Filmmaker: Perhaps in the digital age, the line between still and moving images has been dissolved. I’m thinking of pieces like Douglas Gordon’s 24 Hour Psycho, for example.

Nares: Yeah. You know, I didn’t realize when I was making the film, how closely it related to old street photography, especially the New York street photography, which has been done by such great photographers. The first week spent looking through the [Met’s] archive, I was almost totally immersed in Walker Evans. They have his entire archive. Doug Eckland’s [the Met’s Curator of Photography] first job when he came to the museum seventeen years ago was to catalogue the entire archive. He said it took six or seven years! At one point, Doug made scans of some of the negatives and printed a few. They’re beautiful because they’re sequences of photographs that are very cinematic and show [Evans] moving around the subject and shooting four or five shots. There were also some that he shot from a car. I wanted to have them in the show, but they weren’t actual prints.

Filmmaker: There’s something fascinating about seeing Street in the context of the Met, and also drawing large art historical connections that are probably off the map for most people.

Nares: Yes, and what’s great is that most people seem to love it. It all started when Doug saw my film Pendulum (1976) at Art Basel in Switzerland and wanted to buy it for the museum. About six or nine months later, the sale went through. Three or four months after that, he asked me to come up to the Met and sit with the department around a big table while my film played at one end of the room. We’d all eat sandwiches and have lunch and I’d talk about the film. Most everybody ate his sandwich but mine sat in front of me while I yakked away. I brought with me a DVD of Street, and as I was leaving I handed it to Doug. A couple of weeks later, he called up and said, “I want to buy it.” Then, the next day, it was “I want to show it.” The time span between him first seeing the movie and the show opening was only like three and a half months, which is very rapid for any museum, really. Then Sheena Wagstaff (Head of the Met’s Modern and Contemporary Department) saw it and she and Thomas Campbell (Director and CEO of the Met) are, I think, very keen to break down barriers between departments and try to read history in a more connective way, and I suddenly found myself as the spearhead to this. Kind of by default—I just walked into it. Sheena thought she could curate a show around Street, and halfway through the meeting [to discuss it], she turned to me and said, “I think you should curate it.” I said, “Wow, yeah, I’d be honored. I’d love to do it.” And then she said, “And if it’s a complete disaster, you’ll be the one left holding the ball.” [Laughs]

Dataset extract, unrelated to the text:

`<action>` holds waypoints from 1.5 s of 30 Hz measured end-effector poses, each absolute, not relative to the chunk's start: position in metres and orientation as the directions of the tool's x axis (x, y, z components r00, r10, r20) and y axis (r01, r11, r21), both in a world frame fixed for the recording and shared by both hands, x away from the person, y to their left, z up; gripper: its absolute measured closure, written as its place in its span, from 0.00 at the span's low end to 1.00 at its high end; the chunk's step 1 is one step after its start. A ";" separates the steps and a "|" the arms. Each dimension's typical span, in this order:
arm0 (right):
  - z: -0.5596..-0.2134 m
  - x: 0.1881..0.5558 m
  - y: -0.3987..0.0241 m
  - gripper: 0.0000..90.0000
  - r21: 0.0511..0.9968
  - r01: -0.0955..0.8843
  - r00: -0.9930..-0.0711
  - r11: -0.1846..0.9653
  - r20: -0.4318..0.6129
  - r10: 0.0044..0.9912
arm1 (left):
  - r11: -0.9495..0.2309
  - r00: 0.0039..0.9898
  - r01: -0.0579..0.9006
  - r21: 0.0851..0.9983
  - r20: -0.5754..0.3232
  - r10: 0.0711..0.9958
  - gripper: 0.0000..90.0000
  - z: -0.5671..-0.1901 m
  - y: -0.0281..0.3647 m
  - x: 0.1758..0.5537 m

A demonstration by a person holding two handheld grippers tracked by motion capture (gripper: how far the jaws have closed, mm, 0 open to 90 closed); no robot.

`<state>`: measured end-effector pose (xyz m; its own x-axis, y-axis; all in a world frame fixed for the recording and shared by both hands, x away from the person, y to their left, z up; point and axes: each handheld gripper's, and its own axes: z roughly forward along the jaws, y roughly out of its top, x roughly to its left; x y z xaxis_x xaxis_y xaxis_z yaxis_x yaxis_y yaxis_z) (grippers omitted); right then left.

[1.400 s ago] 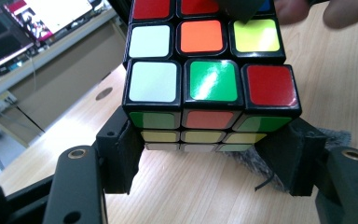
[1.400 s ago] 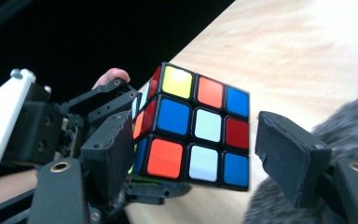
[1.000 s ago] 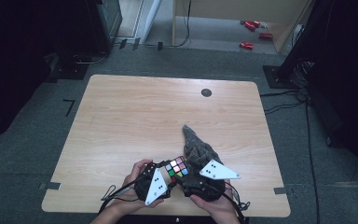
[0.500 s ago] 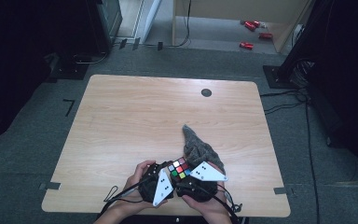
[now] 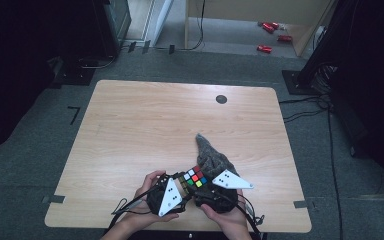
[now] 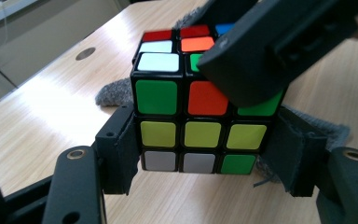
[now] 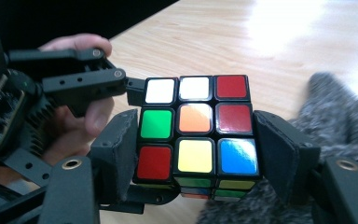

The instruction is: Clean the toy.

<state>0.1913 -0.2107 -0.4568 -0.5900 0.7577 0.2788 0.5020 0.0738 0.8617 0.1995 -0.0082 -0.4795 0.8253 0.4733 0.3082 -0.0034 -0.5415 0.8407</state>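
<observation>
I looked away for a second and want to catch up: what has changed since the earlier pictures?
The right claw has just been closing its jaws, with the puzzle cube between them, around its top layer. The left claw stays clamped on the cube's lower layers. Both hands have hardly shifted, and the grey cloth lies on the table as before.

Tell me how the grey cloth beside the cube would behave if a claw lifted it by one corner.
The grey cloth lies crumpled in soft folds on the table, so it would probably hang limp rather than hold its shape. Its fuzzy, knitted-looking surface suggests the pads would grip it without slipping. It looks light for its bulk and unlikely to roll.
</observation>
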 end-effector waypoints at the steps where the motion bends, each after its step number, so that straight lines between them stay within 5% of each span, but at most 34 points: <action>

Filmmaker: Well, it’s a triple home run.

Nares: I know! I just walked into it. I didn’t know quite what I was getting into, but it was a great experience and a great education. The whole Photography Department is wonderful people to work with, Jeff Rosenheim and Ian Altaveer from the Modern and Contemporary Department. Even Philippe de Montebello loved it, and was dragging people into see it!

Filmmaker: I feel that Street is a rare work that can appeal to both an art crowd and the general public.

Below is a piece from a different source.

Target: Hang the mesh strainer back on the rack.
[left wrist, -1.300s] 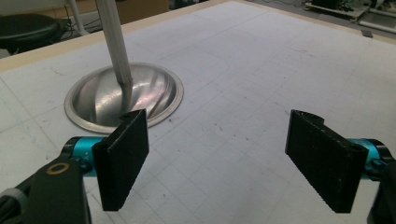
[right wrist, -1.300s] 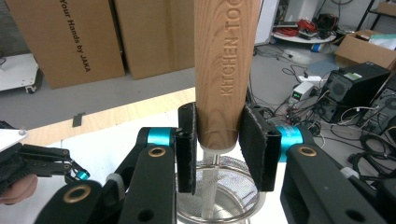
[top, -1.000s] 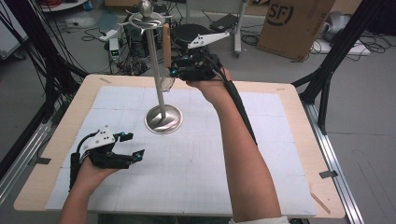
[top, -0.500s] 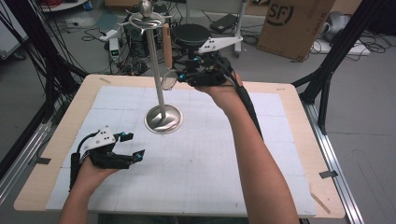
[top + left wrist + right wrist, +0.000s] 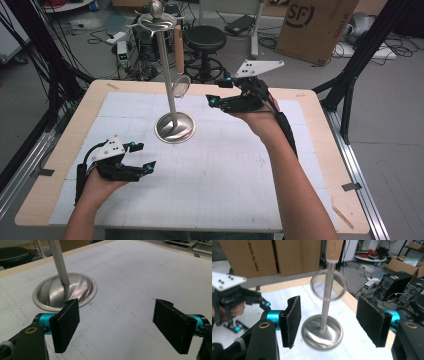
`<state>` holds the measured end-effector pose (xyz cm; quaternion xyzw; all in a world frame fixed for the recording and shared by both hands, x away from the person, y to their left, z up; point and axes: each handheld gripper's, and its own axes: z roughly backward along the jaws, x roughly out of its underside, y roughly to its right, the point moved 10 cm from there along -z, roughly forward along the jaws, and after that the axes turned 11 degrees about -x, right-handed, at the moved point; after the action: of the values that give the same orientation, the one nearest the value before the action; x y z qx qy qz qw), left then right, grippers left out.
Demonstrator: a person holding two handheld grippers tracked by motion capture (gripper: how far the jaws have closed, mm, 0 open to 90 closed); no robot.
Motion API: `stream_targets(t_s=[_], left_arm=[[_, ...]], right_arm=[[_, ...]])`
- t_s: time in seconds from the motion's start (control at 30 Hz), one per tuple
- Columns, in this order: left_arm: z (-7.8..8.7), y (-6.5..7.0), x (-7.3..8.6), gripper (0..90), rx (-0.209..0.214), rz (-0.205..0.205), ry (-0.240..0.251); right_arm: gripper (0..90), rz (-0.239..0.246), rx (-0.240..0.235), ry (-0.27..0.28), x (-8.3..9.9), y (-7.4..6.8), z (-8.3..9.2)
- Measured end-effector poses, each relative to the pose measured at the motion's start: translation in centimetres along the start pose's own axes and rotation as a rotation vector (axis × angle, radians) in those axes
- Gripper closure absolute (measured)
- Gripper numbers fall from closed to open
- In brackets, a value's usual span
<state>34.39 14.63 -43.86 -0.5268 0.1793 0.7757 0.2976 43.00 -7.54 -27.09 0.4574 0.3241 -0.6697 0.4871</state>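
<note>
We are looking at a metal stand [image 5: 174, 126] standing upright on the white mat [image 5: 210, 170], toward its far left, with a round strainer [image 5: 181, 86] hanging from its top beside the pole. The right gripper [image 5: 214, 93] is hovering just right of the pole, jaws spread wide and empty. The left gripper [image 5: 145, 156] is resting near the mat's near-left corner, also gaping wide, gripping nothing.

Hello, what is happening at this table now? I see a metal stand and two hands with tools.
A person sits at the table with a gripper in each hand. The right gripper is raised, open, and aimed at the metal stand, where a strainer with a wooden handle hangs from a hook at its top. Nothing is between its jaws. The left gripper, also open and empty, rests low near the stand's round base.
</note>
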Motion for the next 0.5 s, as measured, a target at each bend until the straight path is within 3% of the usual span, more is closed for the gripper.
stream_targets(t_s=[0.5], left_arm=[[-0.1, 0.2, 0.0, 22.1, 0.003, -0.006, -0.001]], right_arm=[[30.9, -0.043, 0.015, 0.048, 4.9, -1.8, 3.9]])
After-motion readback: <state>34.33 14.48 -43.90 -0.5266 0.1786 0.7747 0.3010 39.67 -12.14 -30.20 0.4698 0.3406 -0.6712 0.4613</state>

Nares: I had no idea I was making a film of that kind. I was very happy when I realized that little old ladies and young kids and people who knew stuff and people who didn’t were all getting something out of it.

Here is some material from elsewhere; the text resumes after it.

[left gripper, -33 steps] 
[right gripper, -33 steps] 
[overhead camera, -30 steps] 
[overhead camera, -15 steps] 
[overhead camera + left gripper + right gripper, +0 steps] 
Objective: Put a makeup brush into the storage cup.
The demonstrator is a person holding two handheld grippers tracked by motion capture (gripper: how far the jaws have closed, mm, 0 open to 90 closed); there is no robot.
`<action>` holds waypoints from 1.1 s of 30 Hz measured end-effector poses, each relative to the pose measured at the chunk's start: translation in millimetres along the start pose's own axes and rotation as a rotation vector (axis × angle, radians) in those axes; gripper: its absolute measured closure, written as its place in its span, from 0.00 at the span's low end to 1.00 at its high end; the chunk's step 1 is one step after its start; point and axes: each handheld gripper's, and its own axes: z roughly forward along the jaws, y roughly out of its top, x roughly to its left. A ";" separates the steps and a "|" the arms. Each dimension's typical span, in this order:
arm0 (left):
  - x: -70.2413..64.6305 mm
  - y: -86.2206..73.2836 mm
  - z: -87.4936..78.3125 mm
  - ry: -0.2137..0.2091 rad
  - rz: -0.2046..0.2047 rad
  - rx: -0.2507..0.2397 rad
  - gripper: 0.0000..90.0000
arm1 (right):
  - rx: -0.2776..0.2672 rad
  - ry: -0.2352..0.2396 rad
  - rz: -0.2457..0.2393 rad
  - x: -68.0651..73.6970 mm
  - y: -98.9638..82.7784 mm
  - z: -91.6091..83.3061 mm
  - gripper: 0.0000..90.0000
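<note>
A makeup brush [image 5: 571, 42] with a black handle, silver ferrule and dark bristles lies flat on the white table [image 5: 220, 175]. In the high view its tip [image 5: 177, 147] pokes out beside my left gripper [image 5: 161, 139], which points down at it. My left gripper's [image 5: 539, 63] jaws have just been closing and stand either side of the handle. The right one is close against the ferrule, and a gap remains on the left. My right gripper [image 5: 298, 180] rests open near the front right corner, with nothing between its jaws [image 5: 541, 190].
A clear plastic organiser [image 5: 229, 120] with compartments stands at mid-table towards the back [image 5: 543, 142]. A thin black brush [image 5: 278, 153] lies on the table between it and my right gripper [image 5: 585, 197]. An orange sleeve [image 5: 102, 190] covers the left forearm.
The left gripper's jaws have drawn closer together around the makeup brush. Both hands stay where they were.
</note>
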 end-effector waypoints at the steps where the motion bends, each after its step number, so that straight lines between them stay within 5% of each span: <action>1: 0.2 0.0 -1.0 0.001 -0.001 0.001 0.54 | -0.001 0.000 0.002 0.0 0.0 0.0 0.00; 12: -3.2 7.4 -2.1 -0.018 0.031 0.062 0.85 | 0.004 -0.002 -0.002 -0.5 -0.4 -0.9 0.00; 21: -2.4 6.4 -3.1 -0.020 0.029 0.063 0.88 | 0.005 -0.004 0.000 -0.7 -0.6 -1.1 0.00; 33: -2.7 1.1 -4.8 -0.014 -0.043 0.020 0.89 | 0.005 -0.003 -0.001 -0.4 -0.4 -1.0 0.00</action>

Filmmaker: It’s the people who are in the film who are then the audience. It comes full circle: the same cross-section of people who are in the film then becomes the audience, in a way.

Nares: Yes, that’s true. There were a couple of teenage girls watching it at the Met the other day, and one of them was saying, “Ok, it’s coming up, it’s coming up!” and “Now, now!” And her friend got out a camera and quickly took a picture [of the screen]. It was one of the girls in the film. There’s a scene with four teenage girls in a row who all pretend not to see the camera, until I’ve passed and then one by one they lift up their eyes. It’s a beautiful moment.